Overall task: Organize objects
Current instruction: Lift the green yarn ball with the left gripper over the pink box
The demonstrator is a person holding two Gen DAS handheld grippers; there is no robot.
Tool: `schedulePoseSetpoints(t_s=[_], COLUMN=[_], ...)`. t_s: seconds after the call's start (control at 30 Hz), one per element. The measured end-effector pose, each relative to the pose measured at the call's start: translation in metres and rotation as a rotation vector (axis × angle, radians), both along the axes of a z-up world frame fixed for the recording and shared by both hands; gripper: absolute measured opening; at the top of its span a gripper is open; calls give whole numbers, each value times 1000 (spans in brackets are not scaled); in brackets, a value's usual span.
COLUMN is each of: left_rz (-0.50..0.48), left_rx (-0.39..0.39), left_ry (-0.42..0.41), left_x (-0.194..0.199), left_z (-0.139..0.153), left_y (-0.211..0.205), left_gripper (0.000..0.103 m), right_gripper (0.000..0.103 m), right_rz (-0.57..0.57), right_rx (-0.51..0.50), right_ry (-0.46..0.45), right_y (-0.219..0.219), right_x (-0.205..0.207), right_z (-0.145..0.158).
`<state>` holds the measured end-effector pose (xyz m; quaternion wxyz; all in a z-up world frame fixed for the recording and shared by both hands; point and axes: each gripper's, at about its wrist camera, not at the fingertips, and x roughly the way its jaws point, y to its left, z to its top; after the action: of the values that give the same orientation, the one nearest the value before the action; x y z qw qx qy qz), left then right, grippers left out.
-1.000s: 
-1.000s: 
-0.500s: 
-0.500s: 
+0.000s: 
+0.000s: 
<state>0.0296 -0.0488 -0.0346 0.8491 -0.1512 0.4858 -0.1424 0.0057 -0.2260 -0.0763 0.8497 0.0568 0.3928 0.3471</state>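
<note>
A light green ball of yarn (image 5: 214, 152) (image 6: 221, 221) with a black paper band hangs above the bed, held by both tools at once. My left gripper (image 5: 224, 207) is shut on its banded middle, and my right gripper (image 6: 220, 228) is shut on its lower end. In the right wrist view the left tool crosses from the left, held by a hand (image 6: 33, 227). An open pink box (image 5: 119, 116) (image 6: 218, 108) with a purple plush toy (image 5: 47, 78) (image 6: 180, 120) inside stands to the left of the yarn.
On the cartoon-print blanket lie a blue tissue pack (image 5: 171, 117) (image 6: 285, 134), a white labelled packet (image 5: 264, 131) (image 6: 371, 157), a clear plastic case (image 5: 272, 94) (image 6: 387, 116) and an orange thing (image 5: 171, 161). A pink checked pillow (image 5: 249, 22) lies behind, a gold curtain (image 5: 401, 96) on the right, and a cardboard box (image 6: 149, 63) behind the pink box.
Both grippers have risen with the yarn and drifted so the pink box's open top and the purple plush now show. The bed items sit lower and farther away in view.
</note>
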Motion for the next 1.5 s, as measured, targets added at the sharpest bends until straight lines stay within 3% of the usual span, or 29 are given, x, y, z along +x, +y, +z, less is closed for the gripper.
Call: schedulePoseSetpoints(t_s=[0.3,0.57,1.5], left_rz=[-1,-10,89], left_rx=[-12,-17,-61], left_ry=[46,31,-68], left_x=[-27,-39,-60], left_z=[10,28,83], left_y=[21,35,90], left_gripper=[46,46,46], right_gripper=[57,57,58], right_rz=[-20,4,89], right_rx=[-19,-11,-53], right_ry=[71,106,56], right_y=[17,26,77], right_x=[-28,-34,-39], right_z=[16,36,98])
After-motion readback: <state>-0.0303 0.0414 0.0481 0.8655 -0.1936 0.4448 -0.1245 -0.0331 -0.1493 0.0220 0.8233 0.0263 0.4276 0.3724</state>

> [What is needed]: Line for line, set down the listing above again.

> [Response area]:
Overall task: Organize objects
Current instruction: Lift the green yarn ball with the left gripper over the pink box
The demonstrator is a person holding two Gen DAS handheld grippers; there is no robot.
Tool: `schedulePoseSetpoints(t_s=[_], COLUMN=[_], ...)`. t_s: seconds after the call's start (control at 30 Hz), one per element. The measured end-effector pose, each relative to the pose measured at the call's start: translation in metres and rotation as a rotation vector (axis × angle, radians), both along the axes of a z-up world frame fixed for the recording and shared by both hands; gripper: absolute measured opening; at the top of its span a gripper is open; calls give whole numbers, each value times 1000 (spans in brackets are not scaled); in brackets, a value's usual span.
COLUMN is each of: left_rz (-0.50..0.48), left_rx (-0.39..0.39), left_ry (-0.42..0.41), left_x (-0.194..0.199), left_z (-0.139..0.153), left_y (-0.211..0.205), left_gripper (0.000..0.103 m), right_gripper (0.000..0.103 m), right_rz (-0.57..0.57), right_rx (-0.51..0.50), right_ry (-0.46..0.45), right_y (-0.219..0.219), right_x (-0.205..0.207), right_z (-0.145..0.158).
`<state>` holds the measured end-effector pose (xyz m; quaternion wxyz; all in a z-up world frame fixed for the recording and shared by both hands; point and axes: each gripper's, at about its wrist camera, not at the fingertips, and x roughly the way its jaws point, y to its left, z to its top; after the action: of the values that give the same orientation, the one nearest the value before the action; x y z qw qx qy qz), left then right, grippers left out.
-1.000s: 
-1.000s: 
-0.500s: 
-0.500s: 
+0.000s: 
+0.000s: 
<state>0.0296 -0.0488 -0.0346 0.8491 -0.1512 0.4858 -0.1424 0.0057 -0.2260 -0.0763 0.8497 0.0568 0.3928 0.3471</state>
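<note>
A light green ball of yarn (image 5: 214, 152) (image 6: 221, 221) with a black paper band hangs above the bed, held by both tools at once. My left gripper (image 5: 224, 207) is shut on its banded middle, and my right gripper (image 6: 220, 228) is shut on its lower end. In the right wrist view the left tool crosses from the left, held by a hand (image 6: 33, 227). An open pink box (image 5: 119, 116) (image 6: 218, 108) with a purple plush toy (image 5: 47, 78) (image 6: 180, 120) inside stands to the left of the yarn.
On the cartoon-print blanket lie a blue tissue pack (image 5: 171, 117) (image 6: 285, 134), a white labelled packet (image 5: 264, 131) (image 6: 371, 157), a clear plastic case (image 5: 272, 94) (image 6: 387, 116) and an orange thing (image 5: 171, 161). A pink checked pillow (image 5: 249, 22) lies behind, a gold curtain (image 5: 401, 96) on the right, and a cardboard box (image 6: 149, 63) behind the pink box.
Both grippers have risen with the yarn and drifted so the pink box's open top and the purple plush now show. The bed items sit lower and farther away in view.
</note>
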Motion for the next 1.5 s, as measured, targets added at the sharpest bends until straight lines stay within 3% of the usual span, or 29 are given, x, y, z along +x, +y, +z, less is closed for the gripper.
Call: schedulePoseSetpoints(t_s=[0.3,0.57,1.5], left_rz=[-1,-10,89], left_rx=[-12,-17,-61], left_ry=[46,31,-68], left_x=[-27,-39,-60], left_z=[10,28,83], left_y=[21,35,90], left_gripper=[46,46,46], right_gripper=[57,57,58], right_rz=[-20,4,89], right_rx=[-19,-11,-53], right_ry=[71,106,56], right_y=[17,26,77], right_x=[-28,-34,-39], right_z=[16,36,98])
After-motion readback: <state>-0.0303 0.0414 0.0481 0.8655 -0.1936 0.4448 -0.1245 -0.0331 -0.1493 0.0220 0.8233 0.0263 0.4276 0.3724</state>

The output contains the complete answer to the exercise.